What should come back is the data below, word for word, minus any picture.

── Raw data

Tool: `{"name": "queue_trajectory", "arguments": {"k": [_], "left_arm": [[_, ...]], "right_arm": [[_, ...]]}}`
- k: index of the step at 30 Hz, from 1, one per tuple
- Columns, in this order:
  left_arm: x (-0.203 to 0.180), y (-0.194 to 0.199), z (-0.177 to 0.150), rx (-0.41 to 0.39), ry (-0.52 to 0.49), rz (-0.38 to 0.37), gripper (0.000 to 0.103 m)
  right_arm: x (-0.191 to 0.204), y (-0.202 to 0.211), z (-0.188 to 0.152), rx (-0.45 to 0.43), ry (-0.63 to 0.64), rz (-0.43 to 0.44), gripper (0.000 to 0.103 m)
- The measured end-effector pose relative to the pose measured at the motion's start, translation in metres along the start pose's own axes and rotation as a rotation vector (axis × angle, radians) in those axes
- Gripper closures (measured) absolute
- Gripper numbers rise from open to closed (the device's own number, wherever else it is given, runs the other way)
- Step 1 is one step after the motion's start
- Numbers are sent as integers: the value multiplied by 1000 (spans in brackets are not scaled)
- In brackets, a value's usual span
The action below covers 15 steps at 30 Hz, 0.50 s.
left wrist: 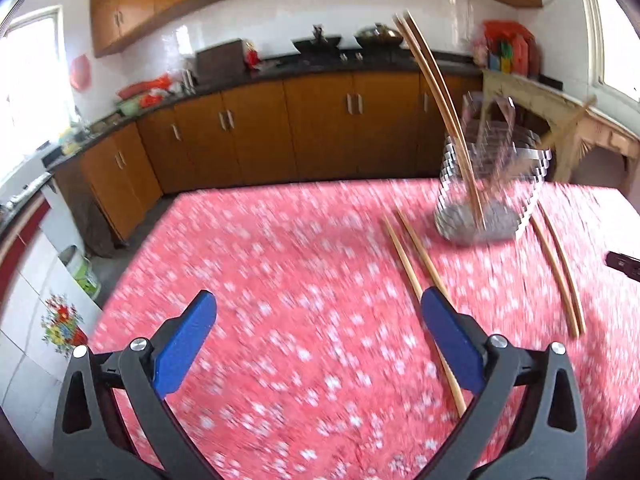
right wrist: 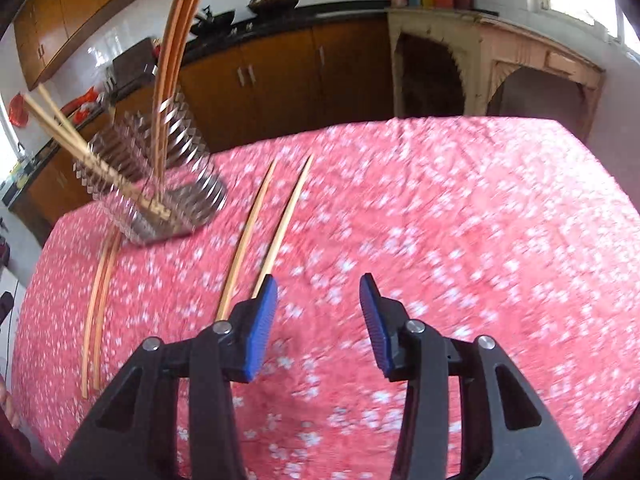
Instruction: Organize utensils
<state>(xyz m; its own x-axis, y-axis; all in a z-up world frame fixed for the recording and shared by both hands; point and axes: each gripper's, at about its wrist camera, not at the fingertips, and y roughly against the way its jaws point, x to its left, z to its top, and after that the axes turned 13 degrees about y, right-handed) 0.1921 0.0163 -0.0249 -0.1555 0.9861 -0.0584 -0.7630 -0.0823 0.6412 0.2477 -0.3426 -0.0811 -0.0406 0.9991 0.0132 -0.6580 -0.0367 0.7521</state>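
A wire utensil holder (left wrist: 492, 184) (right wrist: 156, 184) stands on the red flowered tablecloth (left wrist: 280, 280) (right wrist: 440, 240). One pair of wooden chopsticks (left wrist: 436, 92) (right wrist: 172, 60) stands upright in it, and a second pair (right wrist: 60, 124) leans out sideways. Two more pairs lie flat, one on each side of the holder. My left gripper (left wrist: 318, 292) is open wide and empty, its right finger over one lying pair (left wrist: 412, 268). My right gripper (right wrist: 319, 280) is partly open and empty, with the other lying pair (right wrist: 260, 224) just left of its left finger.
The table's far edge runs just behind the holder. Brown cabinets and a dark counter (left wrist: 320, 64) line the far wall, and a pale wooden side table (right wrist: 500, 52) stands at the right. A dark object (left wrist: 624, 264) lies at the table's right edge.
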Motion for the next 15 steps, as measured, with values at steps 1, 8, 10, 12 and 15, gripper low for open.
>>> {"name": "queue_trajectory", "arguments": {"k": [1, 8, 10, 12, 15], "left_arm": [[-2, -5, -3, 20, -4, 3, 2], [-3, -24, -35, 110, 46, -146, 2], [-9, -27, -42, 130, 46, -167, 2], [-15, -31, -47, 143, 32, -158, 7], [-28, -39, -52, 192, -17, -138, 30]], "right_arm": [[6, -5, -3, 5, 11, 5, 61], [39, -30, -7, 47, 103, -25, 66], [42, -36, -9, 66, 119, -27, 74], [45, -36, -15, 58, 145, -64, 85], [34, -35, -18, 63, 118, -61, 94]]}}
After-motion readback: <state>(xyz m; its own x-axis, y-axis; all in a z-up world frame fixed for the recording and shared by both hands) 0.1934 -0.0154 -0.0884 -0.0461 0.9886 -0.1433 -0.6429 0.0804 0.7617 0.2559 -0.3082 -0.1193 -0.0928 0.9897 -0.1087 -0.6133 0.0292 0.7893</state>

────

The answer:
Tool: `{"name": "queue_trajectory", "arguments": {"k": [_], "left_arm": [[_, ...]], "right_arm": [[_, ...]]}}`
- k: index of the step at 30 Hz, from 1, one per tuple
- Columns, in this order:
  left_arm: x (-0.203 to 0.180), y (-0.194 to 0.199), z (-0.177 to 0.150), rx (-0.41 to 0.39), ry (-0.52 to 0.49), rz (-0.38 to 0.37), gripper (0.000 to 0.103 m)
  right_arm: x (-0.191 to 0.204), y (-0.202 to 0.211), z (-0.188 to 0.152), rx (-0.45 to 0.43), ry (-0.63 to 0.64), rz (-0.43 to 0.44), gripper (0.000 to 0.103 m)
- The measured end-effector pose relative to the pose measured at the motion's start, translation in metres along the start pose's own axes and rotation as a rotation vector (axis × angle, radians) in those axes
- Gripper closures (measured) absolute
- Gripper numbers rise from open to closed (the device's own number, wherever else it is given, runs the other way)
- Step 1 is one step after the motion's start
- Numbers are sent as integers: the value multiplied by 1000 (spans in brackets are not scaled)
- In brackets, a value's usual span
The action below covers 15 steps at 30 Hz, 0.50 s.
left wrist: 
right wrist: 
Instruction: Organize utensils
<state>(xyz m; its own x-axis, y-axis; all in a z-up world frame fixed for the recording and shared by both hands; point and axes: each gripper's, at about its wrist camera, not at the fingertips, and y roughly against the way its jaws point, x to its left, z to its top, and after that the axes turned 13 degrees about y, right-handed) 0.1921 0.0163 -0.0249 -0.1555 0.9861 -0.0584 -0.7630 -0.0823 0.6412 0.2477 -0.3426 -0.0811 -0.0406 0.9991 0.0132 -0.6580 -0.0367 0.7521</state>
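A wire utensil holder (left wrist: 492, 184) (right wrist: 156, 184) stands on the red flowered tablecloth (left wrist: 280, 280) (right wrist: 440, 240). One pair of wooden chopsticks (left wrist: 436, 92) (right wrist: 172, 60) stands upright in it, and a second pair (right wrist: 60, 124) leans out sideways. Two more pairs lie flat, one on each side of the holder. My left gripper (left wrist: 318, 292) is open wide and empty, its right finger over one lying pair (left wrist: 412, 268). My right gripper (right wrist: 319, 280) is partly open and empty, with the other lying pair (right wrist: 260, 224) just left of its left finger.
The table's far edge runs just behind the holder. Brown cabinets and a dark counter (left wrist: 320, 64) line the far wall, and a pale wooden side table (right wrist: 500, 52) stands at the right. A dark object (left wrist: 624, 264) lies at the table's right edge.
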Motion for the next 15 steps, as measured, with values at steps 1, 8, 10, 12 and 15, gripper low for open.
>>> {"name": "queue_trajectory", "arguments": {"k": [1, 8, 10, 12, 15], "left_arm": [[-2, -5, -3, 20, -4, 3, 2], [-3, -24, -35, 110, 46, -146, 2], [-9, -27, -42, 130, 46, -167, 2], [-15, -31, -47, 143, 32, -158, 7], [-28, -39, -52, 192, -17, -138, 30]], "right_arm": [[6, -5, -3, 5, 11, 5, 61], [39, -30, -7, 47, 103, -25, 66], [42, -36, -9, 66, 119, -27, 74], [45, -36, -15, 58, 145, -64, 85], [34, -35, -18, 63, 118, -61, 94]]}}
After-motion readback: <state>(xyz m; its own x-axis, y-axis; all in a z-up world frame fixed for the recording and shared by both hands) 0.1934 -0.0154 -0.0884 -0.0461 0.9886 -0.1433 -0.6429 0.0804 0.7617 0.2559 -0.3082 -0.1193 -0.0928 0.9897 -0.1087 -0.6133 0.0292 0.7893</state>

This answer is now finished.